En outre, les résultats des MCG peuvent contenir certains biais (erreurs) causés par une série de facteurs, tels que la représentation simplifiée de certains processus physiques comme la formation des nuages et leur interaction dans les modèles climatiques, ou une compréhension incomplète du système climatique mondial. C’est pourquoi il est également important d’ajuster les modèles climatiques afin de corriger les biais. La qualité de l’ajustement dépend de la disponibilité d’ensembles de données de référence de haute qualité.

ENCADRÉ 2.2 Techniques de réduction d'échelle

La première technique est la réduction d’échelle statistique. La réduction d’échelle statistique établit des relations statistiques entre les données climatiques historiques observées et les résultats du modèle climatique pour le même lieu et la même période. Une fois cette relation établie, les projections futures du modèle climatique peuvent être utilisées pour déterminer les valeurs climatiques futures à l’échelle locale. Une méthode de réduction d’échelle statistique couramment employée au Canada est connue sous le nom de méthodologie BCAAQv2, utilisée pour produire les scénarios climatiques canadiens à échelle réduite (Canadian Downscaled Climate Scenarios – CanDCS).

La deuxième technique de réduction d’échelle est la réduction d’échelle dynamique, où la sortie d’un MCG est utilisée pour piloter un modèle climatique régional (MCR).
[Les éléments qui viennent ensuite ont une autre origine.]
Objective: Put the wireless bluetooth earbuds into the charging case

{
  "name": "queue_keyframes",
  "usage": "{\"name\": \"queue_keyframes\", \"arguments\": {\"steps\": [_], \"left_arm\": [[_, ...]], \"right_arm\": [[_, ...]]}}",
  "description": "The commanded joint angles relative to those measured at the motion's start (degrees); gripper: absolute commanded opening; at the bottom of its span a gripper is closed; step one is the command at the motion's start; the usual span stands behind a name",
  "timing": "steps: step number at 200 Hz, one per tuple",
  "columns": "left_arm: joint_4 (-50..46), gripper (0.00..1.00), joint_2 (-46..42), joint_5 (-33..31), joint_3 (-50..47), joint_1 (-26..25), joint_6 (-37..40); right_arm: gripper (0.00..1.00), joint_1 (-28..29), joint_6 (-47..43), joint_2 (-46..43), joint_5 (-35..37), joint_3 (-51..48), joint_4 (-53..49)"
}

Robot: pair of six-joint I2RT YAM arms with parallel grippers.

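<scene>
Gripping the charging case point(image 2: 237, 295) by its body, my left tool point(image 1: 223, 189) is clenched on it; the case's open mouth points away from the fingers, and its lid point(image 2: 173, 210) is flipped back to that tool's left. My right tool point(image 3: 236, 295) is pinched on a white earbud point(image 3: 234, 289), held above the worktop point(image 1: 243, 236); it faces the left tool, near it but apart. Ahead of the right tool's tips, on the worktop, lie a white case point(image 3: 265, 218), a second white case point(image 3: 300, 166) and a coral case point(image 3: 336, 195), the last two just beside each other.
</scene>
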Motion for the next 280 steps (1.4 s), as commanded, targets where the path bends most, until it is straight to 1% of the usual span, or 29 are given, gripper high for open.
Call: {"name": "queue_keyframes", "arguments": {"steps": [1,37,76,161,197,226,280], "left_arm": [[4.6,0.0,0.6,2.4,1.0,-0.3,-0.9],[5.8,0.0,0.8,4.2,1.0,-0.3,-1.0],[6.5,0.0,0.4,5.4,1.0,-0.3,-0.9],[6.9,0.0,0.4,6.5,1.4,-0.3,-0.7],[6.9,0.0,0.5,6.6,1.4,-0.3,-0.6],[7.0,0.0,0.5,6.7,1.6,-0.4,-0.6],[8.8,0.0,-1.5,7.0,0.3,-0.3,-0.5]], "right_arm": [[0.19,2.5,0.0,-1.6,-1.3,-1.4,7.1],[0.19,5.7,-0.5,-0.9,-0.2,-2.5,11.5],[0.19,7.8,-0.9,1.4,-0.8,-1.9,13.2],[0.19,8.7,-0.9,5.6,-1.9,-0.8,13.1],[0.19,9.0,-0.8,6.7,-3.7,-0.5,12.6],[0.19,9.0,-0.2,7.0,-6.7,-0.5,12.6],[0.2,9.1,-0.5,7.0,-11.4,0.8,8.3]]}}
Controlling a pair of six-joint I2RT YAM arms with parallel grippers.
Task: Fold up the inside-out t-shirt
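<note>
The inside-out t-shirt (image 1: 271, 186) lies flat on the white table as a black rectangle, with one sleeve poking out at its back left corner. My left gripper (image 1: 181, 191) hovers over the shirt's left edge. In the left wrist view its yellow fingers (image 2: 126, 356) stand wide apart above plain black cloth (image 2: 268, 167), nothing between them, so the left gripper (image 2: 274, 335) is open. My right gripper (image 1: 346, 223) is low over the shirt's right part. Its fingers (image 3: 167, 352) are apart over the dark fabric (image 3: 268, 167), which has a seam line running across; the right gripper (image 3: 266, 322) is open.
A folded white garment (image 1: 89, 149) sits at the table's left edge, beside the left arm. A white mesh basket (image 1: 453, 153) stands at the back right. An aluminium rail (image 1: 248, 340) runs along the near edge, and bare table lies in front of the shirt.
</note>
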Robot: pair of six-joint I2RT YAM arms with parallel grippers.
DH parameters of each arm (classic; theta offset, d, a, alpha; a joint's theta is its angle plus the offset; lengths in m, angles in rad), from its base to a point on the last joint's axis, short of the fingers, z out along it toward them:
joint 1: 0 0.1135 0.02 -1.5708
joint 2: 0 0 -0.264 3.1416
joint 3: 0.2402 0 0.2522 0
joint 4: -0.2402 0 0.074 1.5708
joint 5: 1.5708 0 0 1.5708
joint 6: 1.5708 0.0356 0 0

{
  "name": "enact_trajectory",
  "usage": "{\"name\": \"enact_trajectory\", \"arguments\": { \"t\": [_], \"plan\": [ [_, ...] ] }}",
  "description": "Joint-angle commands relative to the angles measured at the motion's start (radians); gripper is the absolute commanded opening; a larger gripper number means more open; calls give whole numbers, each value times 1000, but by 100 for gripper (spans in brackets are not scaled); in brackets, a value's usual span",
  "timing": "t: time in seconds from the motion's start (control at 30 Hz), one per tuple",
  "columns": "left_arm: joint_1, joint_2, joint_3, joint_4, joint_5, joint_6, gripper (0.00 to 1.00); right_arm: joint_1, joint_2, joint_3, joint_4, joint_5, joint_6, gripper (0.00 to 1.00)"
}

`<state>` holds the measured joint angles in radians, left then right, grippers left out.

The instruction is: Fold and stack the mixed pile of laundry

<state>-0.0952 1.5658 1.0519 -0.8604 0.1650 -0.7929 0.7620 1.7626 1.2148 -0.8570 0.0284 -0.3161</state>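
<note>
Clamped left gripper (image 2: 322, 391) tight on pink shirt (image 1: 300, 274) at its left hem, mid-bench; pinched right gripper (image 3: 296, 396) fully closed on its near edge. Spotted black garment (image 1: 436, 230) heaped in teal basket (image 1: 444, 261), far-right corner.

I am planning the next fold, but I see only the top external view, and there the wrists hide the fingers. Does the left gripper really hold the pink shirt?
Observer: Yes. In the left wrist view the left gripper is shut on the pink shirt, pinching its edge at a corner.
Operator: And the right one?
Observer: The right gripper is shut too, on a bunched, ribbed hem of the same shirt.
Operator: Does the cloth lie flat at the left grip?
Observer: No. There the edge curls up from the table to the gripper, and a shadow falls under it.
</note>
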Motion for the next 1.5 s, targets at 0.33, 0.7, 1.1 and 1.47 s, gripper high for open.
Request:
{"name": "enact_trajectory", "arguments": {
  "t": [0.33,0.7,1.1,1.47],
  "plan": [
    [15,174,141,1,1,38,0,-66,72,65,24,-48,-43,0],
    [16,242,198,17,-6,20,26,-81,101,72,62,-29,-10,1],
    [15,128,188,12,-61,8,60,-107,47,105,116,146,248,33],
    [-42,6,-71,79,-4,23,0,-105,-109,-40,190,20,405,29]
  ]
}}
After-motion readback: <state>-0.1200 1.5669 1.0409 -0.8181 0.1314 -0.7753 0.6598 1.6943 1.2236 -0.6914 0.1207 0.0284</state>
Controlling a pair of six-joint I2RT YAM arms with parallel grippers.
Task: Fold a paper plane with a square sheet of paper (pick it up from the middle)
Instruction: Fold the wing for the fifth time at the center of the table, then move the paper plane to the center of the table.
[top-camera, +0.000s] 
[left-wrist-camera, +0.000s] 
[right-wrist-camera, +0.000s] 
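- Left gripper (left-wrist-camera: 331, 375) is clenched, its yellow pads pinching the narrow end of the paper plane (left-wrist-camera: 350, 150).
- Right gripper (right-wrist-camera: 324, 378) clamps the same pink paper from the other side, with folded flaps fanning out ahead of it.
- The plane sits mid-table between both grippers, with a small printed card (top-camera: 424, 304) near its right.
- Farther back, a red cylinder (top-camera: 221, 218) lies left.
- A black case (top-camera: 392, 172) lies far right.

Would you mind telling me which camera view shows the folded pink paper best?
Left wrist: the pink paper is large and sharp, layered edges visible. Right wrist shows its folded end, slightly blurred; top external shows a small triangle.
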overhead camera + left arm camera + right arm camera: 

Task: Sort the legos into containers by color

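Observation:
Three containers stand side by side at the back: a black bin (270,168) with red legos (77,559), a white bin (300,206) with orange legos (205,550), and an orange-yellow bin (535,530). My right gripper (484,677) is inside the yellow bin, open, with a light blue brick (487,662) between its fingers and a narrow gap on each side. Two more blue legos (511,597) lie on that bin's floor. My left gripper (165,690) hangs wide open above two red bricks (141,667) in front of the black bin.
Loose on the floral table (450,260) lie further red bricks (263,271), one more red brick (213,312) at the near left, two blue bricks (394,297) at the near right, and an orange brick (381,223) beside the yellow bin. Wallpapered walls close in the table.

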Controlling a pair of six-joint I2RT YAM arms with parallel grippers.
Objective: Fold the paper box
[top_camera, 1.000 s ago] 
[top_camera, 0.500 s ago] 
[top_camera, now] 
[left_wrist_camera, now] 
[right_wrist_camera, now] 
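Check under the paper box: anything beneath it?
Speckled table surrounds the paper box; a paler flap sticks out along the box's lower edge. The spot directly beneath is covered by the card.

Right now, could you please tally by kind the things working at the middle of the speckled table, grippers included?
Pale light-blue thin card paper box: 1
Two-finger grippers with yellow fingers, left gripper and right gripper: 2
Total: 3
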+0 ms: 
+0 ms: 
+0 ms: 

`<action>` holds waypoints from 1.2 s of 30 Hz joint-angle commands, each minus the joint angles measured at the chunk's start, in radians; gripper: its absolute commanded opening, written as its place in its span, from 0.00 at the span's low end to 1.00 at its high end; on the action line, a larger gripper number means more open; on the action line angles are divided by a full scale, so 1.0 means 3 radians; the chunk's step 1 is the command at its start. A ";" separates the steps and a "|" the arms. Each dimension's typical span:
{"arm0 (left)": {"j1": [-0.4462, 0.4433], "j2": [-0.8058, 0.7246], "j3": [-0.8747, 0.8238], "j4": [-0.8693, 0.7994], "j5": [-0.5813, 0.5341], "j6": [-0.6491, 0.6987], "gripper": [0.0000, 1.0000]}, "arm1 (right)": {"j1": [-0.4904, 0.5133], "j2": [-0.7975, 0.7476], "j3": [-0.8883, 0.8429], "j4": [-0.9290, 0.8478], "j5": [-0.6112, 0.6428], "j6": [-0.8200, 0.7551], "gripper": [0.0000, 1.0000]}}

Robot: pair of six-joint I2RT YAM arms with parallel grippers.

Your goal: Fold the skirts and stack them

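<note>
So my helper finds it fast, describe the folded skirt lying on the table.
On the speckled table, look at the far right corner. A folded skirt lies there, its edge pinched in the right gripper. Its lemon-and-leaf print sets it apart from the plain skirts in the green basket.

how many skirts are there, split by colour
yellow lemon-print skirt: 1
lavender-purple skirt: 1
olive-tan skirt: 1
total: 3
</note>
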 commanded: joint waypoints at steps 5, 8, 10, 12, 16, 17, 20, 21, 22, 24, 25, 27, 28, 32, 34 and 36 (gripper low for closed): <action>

Les MCR, comme les MCG, sont des représentations mathématiques des processus physiques et des interactions entre toutes les parties du système climatique. Un MCR est utilisé pour améliorer la résolution spatiale de la région sélectionnée (Amérique du Nord, Europe) et fournit ainsi une représentation plus précise de la topographie sous-jacente et des limites terre/eau. La résolution spatiale des MCR est généralement comprise entre 10 et 50 km. Cette technique de réduction d’échelle est généralement plus coûteuse en termes de calcul que la réduction d’échelle statistique.

Comment les fichiers des données météorologiques futures sont-ils élaborés par le Pacific Climate Impacts Consortium (PCIC) et le Conseil national de la recherche du Canada (CNRC) ?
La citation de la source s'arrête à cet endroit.